Keywords

1 Introduction

Visual person re-identification (Re-ID) is tasked with linking people’s identities across multiple acquisition scenarios usually comprising disjoint fields of view. Given this highly variable operational environment, real-world Re-ID constitutes a particularly challenging sub-domain in computer vision due to inherent viewpoint and illumination changes, partial occlusions, limitations on resolution, and significant appearance alterations, such as changes in clothing [9, 14]. These exigent visual conditions and the presence of facial occlusions render unimodal approaches, such as face recognition systems, on their own inadequate – and that is despite their human-level performance on favourable, well-known datasets, e.g.  [16, 33].

The emergence of deep learning techniques such as Convolutional Neural Networks (CNNs), streamed network designs, and large scale datasets [3, 30, 35] all have significantly evolved the field of Re-ID and addressed some of the issues mentioned above, with significant impact on applications including outdoor CCTV surveillance [7] and indoor e-health systems [1]. Whilst CNN-based representation learning excels at generating discriminative feature stacks that map inputs to compact identity clusters in embedding space, obtaining cross-referenced ground truth over long term [27], realising deployment of inexpensive inference platforms, and establishing visual identities from very limited data, remain challenging.
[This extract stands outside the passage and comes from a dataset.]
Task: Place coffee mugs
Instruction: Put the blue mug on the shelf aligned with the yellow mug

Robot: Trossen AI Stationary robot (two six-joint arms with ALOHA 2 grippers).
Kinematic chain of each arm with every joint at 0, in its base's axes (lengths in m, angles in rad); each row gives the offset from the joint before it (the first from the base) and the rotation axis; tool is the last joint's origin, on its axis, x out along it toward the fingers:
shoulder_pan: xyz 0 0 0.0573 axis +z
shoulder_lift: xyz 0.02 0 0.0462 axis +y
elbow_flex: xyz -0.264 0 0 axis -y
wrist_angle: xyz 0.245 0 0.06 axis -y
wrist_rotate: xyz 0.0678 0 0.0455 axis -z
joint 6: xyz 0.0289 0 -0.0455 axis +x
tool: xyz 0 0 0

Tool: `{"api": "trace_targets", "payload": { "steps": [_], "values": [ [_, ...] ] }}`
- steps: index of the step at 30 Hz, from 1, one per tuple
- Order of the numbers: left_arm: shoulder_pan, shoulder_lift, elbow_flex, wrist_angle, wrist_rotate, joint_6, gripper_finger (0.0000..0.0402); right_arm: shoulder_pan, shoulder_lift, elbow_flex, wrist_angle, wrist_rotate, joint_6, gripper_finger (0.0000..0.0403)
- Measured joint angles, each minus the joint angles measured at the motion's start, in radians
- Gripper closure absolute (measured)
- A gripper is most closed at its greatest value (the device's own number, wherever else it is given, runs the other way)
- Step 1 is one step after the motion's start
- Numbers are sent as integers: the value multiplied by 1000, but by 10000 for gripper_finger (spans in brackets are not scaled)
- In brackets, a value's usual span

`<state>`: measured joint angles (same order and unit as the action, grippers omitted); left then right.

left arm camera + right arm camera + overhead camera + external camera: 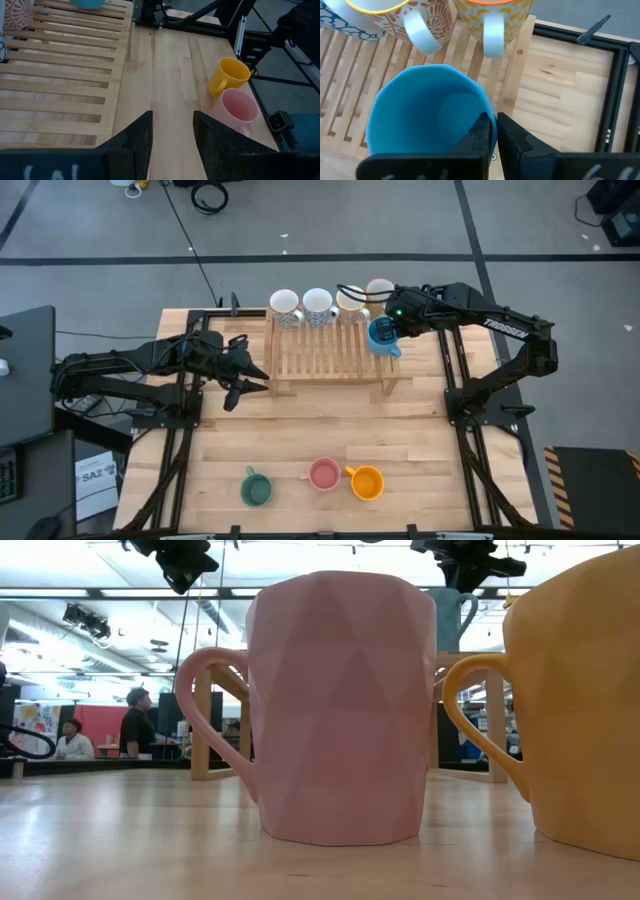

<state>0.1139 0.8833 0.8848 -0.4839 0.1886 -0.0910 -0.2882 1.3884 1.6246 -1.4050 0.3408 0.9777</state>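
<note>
A blue mug (420,115) sits upright over the right end of the wooden slatted rack (325,355), and my right gripper (493,121) is shut on it. Its base is hidden, so whether it rests on the slats cannot be told. Several white patterned mugs (319,306) stand in a row along the rack's far edge. A green mug (256,486), a pink mug (324,474) and an orange mug (367,481) stand on the table near its near edge. My left gripper (248,375) is open beside the rack's left near corner, touching nothing. My right gripper pinches the blue mug's wall at the rim (485,102). One finger (481,136) is inside the cup and the other finger (516,141) is outside. The fingers come from above, pointing down. The mug stays upright with its mouth up.
Dark metal frame rails (455,380) run along both sides of the table. Bare wood lies between the rack and the three mugs at the near edge. The rack's near slats (55,90) are bare.
</note>
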Motion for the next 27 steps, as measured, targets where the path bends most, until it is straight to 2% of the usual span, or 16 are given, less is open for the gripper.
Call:
{"api": "trace_targets", "payload": {
  "steps": [7,27],
  "values": [
    [0,0,0,0,0,0,255,5,-3,-73,31,-22,2,378],
    [0,0,0,0,0,0,255,5,-5,-76,43,-14,37,370]
  ]
}}
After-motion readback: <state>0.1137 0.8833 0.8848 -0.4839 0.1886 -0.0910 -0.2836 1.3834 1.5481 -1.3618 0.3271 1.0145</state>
In particular, the dependency of most deep learning paradigms on high computational requirements and on vast annotated training data pools appear as significant challenges to the field of person Re-ID.

Fig. 1.
figure 1

Utilised Dual-Stream Architecture. Dual-stream CNN subdivided into appearance and facial feature streams using late feature fusion to map from frames to person identities. The appearance CNN network is based on LeNet-5 [15].

In this paper, we explore the problem of ineffective training and heavy network footprints by proposing a generative-discriminative framework that generates images of a distractor class for enhancing the training of a discriminative ID-network – one which is lightweight and compact to deploy.
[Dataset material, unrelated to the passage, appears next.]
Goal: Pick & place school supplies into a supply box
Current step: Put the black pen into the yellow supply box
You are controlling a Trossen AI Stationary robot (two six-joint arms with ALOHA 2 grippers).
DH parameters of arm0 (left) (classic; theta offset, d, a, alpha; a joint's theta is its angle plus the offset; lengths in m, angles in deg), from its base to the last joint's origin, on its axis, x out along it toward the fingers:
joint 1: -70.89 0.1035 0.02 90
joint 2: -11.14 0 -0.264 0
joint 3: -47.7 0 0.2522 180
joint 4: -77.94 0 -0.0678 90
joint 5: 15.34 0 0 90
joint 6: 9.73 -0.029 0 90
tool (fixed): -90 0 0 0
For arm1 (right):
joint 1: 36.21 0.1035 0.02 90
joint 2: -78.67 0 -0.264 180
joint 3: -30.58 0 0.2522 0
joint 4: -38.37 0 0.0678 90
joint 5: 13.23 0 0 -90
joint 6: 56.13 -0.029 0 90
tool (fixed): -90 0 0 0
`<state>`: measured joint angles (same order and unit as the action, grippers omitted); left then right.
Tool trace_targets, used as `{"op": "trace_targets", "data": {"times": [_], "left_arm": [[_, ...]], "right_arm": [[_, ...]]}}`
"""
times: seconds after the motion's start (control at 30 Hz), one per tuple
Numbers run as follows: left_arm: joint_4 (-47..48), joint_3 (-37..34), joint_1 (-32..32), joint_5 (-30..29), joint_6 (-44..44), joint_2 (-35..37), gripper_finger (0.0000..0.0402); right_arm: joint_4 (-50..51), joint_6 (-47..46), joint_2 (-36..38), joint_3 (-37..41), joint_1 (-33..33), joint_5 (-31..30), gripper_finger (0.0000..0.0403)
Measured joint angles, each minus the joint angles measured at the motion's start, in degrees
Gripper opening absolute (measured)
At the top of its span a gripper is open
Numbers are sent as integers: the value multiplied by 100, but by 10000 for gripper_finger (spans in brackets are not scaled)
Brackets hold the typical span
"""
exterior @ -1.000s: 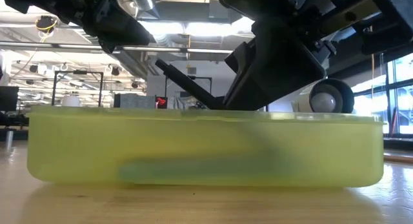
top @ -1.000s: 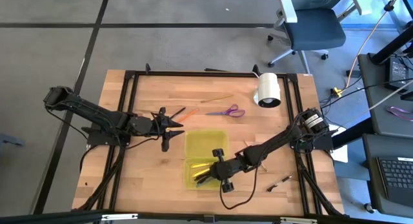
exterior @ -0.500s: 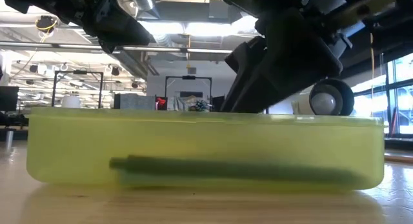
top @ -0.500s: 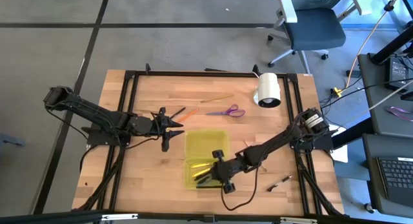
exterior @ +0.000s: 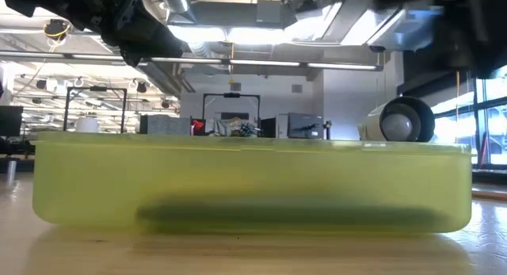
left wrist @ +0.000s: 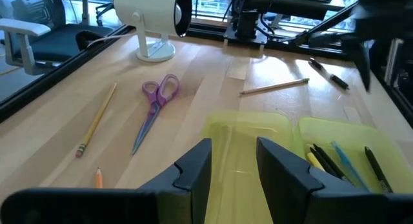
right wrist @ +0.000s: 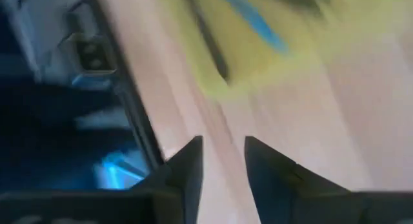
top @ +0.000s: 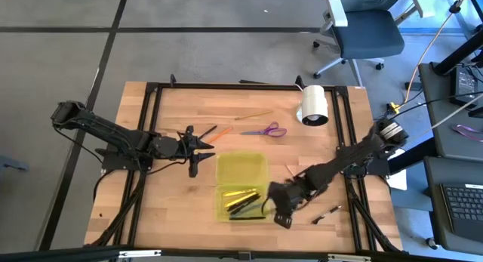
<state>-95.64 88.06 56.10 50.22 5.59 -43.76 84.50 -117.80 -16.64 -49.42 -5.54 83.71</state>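
Only blurred pens [top: 243, 201] through supply box [exterior: 245, 180] wall, right claw [right wrist: 222, 161] parted, empty, left claw [left wrist: 233, 162] parted.

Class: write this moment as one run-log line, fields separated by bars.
right gripper: open, empty, beside supply box | left gripper: open, empty, waiting left of box | scissors: on table

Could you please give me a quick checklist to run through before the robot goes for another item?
1. Right claw carries nothing: ok, the gap between its fingers is empty.
2. Right claw out of the box: ok, it sits just beside the near half.
3. Pens lie inside the box: ok.
4. Box halves lie open: ok, far half looks bare.
5. Items left on the table: not ok, the scissors, a pencil and a black pen wait outside.
6. Left claw clear: ok, it waits beside the box, fingers apart.
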Motion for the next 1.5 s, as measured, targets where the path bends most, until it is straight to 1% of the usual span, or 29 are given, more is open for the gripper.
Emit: {"op": "trace_targets", "data": {"times": [0.1, 0.23, 0.3, 0.4, 0.47, 0.53, 0.63, 0.77, 0.83, 0.87, 1.0, 1.07, 1.1, 1.17, 1.2, 1.27, 1.5], "left_arm": [[-10, 0, 0, 0, 0, 0, 116], [-22, 0, 0, 2, 0, -1, 116], [-18, 0, 0, 2, 0, -2, 116], [-17, 0, 0, 2, 0, -1, 116], [-19, 0, 0, 2, 0, -1, 116], [-20, 0, 0, -4, 0, -1, 116], [-84, 0, 0, -12, -2, -1, 116], [-263, 2, 0, -160, -119, 0, 116], [-341, 2, 0, -161, -214, -2, 116], [-385, 2, 0, -162, -256, 0, 116], [-489, 2, 0, -162, -304, -2, 116], [-488, 2, 0, -162, -304, -1, 116], [-485, 2, 0, -162, -304, -2, 116], [-492, 2, 0, -162, -304, -2, 116], [-487, 2, 0, -162, -304, -2, 116], [-491, 2, 0, -162, -304, -2, 116], [-491, 2, 0, -164, -304, -2, 116]], "right_arm": [[895, -2069, 187, 0, 358, -494, 117], [1657, -4257, 298, 0, 974, -1050, 117], [1984, -5343, 297, 0, 1275, -1424, 117], [2343, -6527, 296, 0, 1752, -1870, 117], [2442, -7012, 296, 0, 2019, -1897, 117], [2438, -7023, 296, 0, 2197, -1899, 117], [2426, -6564, 275, 0, 2290, -1942, 117], [2338, -6192, 272, 2, 2328, -1856, 117], [2365, -5939, 272, 2, 2355, -1467, 117], [2448, -5967, 272, 2, 2369, -1180, 117], [3227, -6697, 272, 0, 2521, -25, 117], [3669, -6971, 272, 2, 2643, 308, 117], [3834, -7165, 274, 2, 2692, 371, 117], [3912, -7290, 320, 7, 2794, 249, 117], [3902, -7176, 343, 7, 2827, 111, 117], [3896, -6814, 371, 7, 2879, -29, 117], [4143, -5790, 494, 9, 2890, -84, 117]]}}
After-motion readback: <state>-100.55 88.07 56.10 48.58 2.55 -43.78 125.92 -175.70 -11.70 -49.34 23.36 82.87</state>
Initially, we describe a traditional two-stream CNN architecture (see Fig. 1) split into appearance and facial feature streams that map in a conventional way, after late feature fusion, from still images to person identities. This network follows a regular streaming architecture deploying one visual task per stream before combined inference. Then, we propose to utilise the facial stream of this architecture to aid a setup where a single compact CondenseNet [11] is trained to perform Re-ID. Critically, training data is enhanced via a Deep Convolutional Generative Adversarial Network (DC-GAN) [20] generating a large set of distractor images semantically guided by facial semantics (see Fig. 2). Note that synthesised distractor person images are generated by training input from across all identities; the synthesised content is thus not identical to given images of any one identity. Conceptually, adding such a distractor class as an extra identity to the given identities for training the identification network enforces differentiation of persons from visually nearby distractors.
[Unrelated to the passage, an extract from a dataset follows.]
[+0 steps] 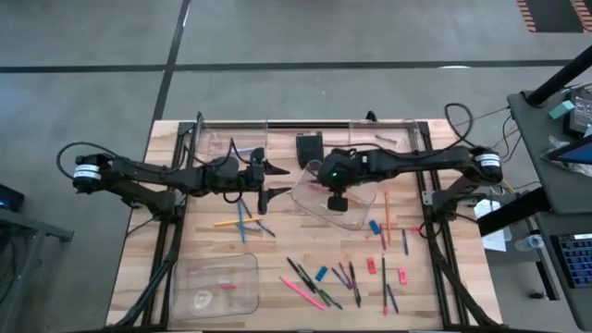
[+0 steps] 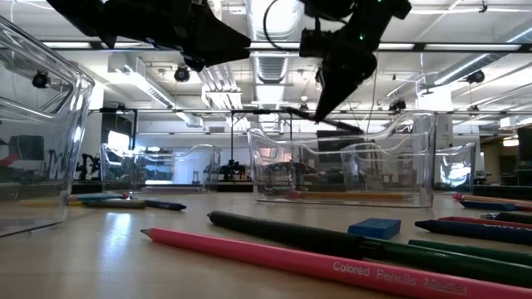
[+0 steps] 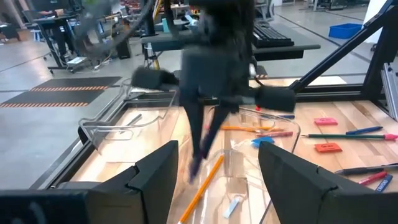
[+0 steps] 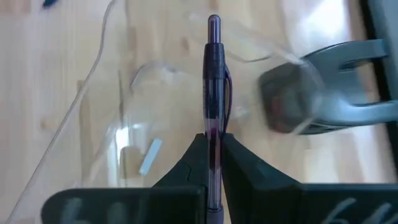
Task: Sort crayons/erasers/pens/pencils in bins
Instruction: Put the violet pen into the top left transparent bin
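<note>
My right gripper (image 1: 339,202) hangs above a clear bin (image 1: 308,192) in the middle of the table, shut on a dark purple pen (image 4: 213,68). In the left wrist view the pen (image 3: 198,149) slants down below that gripper, over an orange pencil (image 3: 205,186) lying in the bin. My left gripper (image 1: 275,180) stands open just left of the bin with nothing between its fingers (image 3: 155,171). Pencils, crayons and erasers lie loose on the near right part of the table (image 1: 333,277). My right gripper pinches the pen's barrel (image 4: 214,132) between its two fingers. The pen lies along the fingers, and its long end sticks out past the fingertips. The fingers slant down from the table's right side. The pen is lifted clear above the bin.
Two more clear bins stand at the far edge (image 1: 217,139) (image 1: 393,139), with a black box (image 1: 309,146) between them. A fourth bin (image 1: 215,282) sits near left. Loose pencils (image 1: 242,220) lie by the left gripper. Blue (image 1: 375,226) and red (image 1: 372,265) erasers lie right of centre.
</note>
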Motion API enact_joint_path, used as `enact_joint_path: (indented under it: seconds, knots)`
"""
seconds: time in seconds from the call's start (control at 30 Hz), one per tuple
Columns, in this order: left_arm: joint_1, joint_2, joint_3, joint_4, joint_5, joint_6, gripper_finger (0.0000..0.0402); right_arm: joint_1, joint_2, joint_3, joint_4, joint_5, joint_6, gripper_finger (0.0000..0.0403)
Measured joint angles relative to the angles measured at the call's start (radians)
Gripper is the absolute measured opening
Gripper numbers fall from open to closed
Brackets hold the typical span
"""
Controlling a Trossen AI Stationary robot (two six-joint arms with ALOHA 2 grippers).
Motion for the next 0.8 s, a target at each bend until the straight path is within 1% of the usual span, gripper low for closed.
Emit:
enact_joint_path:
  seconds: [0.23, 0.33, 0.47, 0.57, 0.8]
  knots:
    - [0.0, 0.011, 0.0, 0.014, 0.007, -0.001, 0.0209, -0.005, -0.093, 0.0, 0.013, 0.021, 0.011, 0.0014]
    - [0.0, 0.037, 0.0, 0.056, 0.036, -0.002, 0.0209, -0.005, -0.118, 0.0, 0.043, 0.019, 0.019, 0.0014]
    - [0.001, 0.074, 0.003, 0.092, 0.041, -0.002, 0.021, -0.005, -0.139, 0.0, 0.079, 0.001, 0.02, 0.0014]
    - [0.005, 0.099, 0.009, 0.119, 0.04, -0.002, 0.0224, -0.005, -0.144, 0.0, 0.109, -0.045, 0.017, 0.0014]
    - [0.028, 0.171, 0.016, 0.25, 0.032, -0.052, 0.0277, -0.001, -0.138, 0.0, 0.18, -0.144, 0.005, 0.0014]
For evaluation, we introduce Facial-LIMA (FLIMA), which is an extension of the Long-term Identity-aware Multi-target multi-camerA dataset (LIMA) [14], by way of added frame-wise annotations of occurrence of faces. For an evaluation in a second, very different scenario, comparative experiments on the large Multi-Scene Multi-Time (MSMT17 [30]) person Re-ID dataset are presented. This comparison includes the dual-stream architecture and different settings of the proposed Guided DC-GAN trained compact CondenseNet against other reported results of the state-of-the-art on this dataset. Due to differences in the standard evaluation protocols, to sensitivity to the presence of detectable faces, and to resolution differences, we report on the varying efficacy of the tested approaches.

Fig. 2.
figure 2

Guided DC-GAN Compact Architecture. CondenseNet training is enhanced via distractor data generated by a DC-GAN which is semantically guided by a face detector.

2 Related Work

The transition from hand-crafted features and small-scale evaluation to deep learning systems [36] with large-scale training datasets has fundamentally changed the way Re-ID systems are designed and operated. Looking back, early sliding window algorithms that made use of Histograms of Oriented Gradients (HOG) [6] or Haar-like Features [29] together with Eigenfaces [23] or Support Vector Machines (SVM) [5] were used to first detect and then classify persons or faces based on finding and categorizing a relevant image patch. However, these approaches’ reliance on manually crafted features render them suboptimal in many application scenarios.

Deep Learning – Deep representation learning, on the other hand, avoids manual feature crafting entirely and has achieved significant improvements in image classification tasks compared to traditional methods. Space Displacement Neural Networks (SDNN) [15] demonstrated that neural nets can be effective for scale-invariant object detection too as shown, for instance, for face location [28], and detection and tracking [18] in videos. More recently, object detection has been addressed by region-focussed architectures such as R-CNN, Fast R-CNN, and Faster R-CNN [21] by integrating region proposal generation and classification by sharing convolutional features. With respect to person Re-ID, various CNN-centered approaches have been introduced recently, e.g. [24, 31], including two-stream Siamese CNNs [4] providing pairwise class equivalences. Often, however, it is not the network design alone, but the availability of a large, learning-relevant training data corpus that makes the difference in effective network training.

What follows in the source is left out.